The debt limit, as currently structured, has no useful economic or budgetary purpose and carries serious potential risks. It is more likely to result in a dangerous showdown over the nation’s creditworthiness than it is to control the unsustainable growth of debt. As the Government Accountability Office (GAO) has correctly observed, “An alternative approach to the debt limit is needed.”

This subject will likely get more attention in the coming weeks because on Aug. 1, the debt limit springs back to life, after having been suspended since August 2019. The new limit will be set at whatever level the debt happens to be on that date.

The Treasury Department will still be able to use  “extraordinary measures” to keep its borrowing under the limit, but in a statement on May 5th, the Treasury warned, “In light of the substantial COVID-related uncertainty about receipts and outlays in the coming months, it is very difficult to predict how long extraordinary measures might last.”  

Treasury Secretary Janet Yellen explained at a recent congressional hearing that those measures might only last for a few weeks, meaning that policymakers would soon be facing a crisis unless swift action is taken. 

That might not be easy. A conventional vote to lift the debt limit would likely be blocked by a Senate Republican filibuster over demands that it be conditioned on spending cuts that Democrats would not accept.  

Democrats could raise the debt limit through the budget reconciliation process without Republican votes but it does not appear that they could suspend the debt limit through this process. The law requires a debt limit reconciliation bill to “specify the amounts by which the statutory limit on the public debt is to be changed.”

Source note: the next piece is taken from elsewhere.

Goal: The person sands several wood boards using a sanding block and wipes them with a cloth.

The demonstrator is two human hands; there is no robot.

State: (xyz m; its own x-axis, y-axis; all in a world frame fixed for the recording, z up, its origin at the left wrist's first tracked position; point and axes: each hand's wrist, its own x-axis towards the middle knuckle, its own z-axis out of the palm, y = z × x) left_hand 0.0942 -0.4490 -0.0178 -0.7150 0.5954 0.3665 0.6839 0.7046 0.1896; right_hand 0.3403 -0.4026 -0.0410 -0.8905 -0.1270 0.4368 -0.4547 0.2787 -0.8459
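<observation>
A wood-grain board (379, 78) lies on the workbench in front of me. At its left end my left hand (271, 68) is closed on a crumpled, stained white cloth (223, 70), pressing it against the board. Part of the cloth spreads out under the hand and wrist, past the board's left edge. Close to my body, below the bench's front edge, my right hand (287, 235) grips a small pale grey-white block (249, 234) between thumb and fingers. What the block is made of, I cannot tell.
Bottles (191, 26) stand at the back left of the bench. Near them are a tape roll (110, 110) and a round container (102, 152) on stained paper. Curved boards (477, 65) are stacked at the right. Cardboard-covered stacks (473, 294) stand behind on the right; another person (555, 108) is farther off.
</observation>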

In any event, it is possible that not all Democrats would support using reconciliation to raise or suspend the debt limit, and with razor thin majorities in the House and Senate the reconciliation route could be unavailable. 

So at some point this fall we might be faced with a situation where the government can’t pay its bills because it can’t issue new debt, and Congress can’t do anything about it because it doesn’t have the votes to raise or suspend the limit. 

Failure to resolve this standoff would eventually result in a default on at least some of the government’s obligations, which GAO has found would increase borrowing costs and damage the perceived safety of Treasury securities.

Before plunging the nation into a needless debt crisis, policymakers should consider whether the debt limit is worth the trouble. There is no doubt that the debt is on an unsustainable track over the long-term. Reviving the debt limit, however, would do nothing to change that.

Unlike budgetary controls such as discretionary spending caps or the pay-as-you-go rule for entitlement and tax changes, the debt limit does not affect the policy decisions that produce mounting debt. All it does is prevent the government from borrowing to pay for the spending and tax decisions that Congress and the president have already made. That’s strike one.

Strike two is that the debt limit is not tied to any economic goal, such as a percentage of the gross domestic product, or to any budgetary plan aimed at reaching an economic goal. It is simply an arbitrary number. 

We don’t need a hard dollar cap on the debt. A more rational goal would be to first stabilize the debt and then bring it down to a sustainable level relative to the economy. Even if the debt continues to grow in dollar terms, it will become less of a threat if it grows more slowly than the economy.

Consider the post-World War II example. At the end of the war, the debt was $242 billion and 106 percent of GDP. By 1974, the debt had grown in dollar terms to $344 billion but had shrunk to only 23 percent of GDP and was far more affordable.

Strike three is that the debt limit’s main purpose these days is to act as a hostage in budget negotiations. In recent years, the nation has been recklessly driven to the brink as policymakers debated over conditions for a debt limit increase. 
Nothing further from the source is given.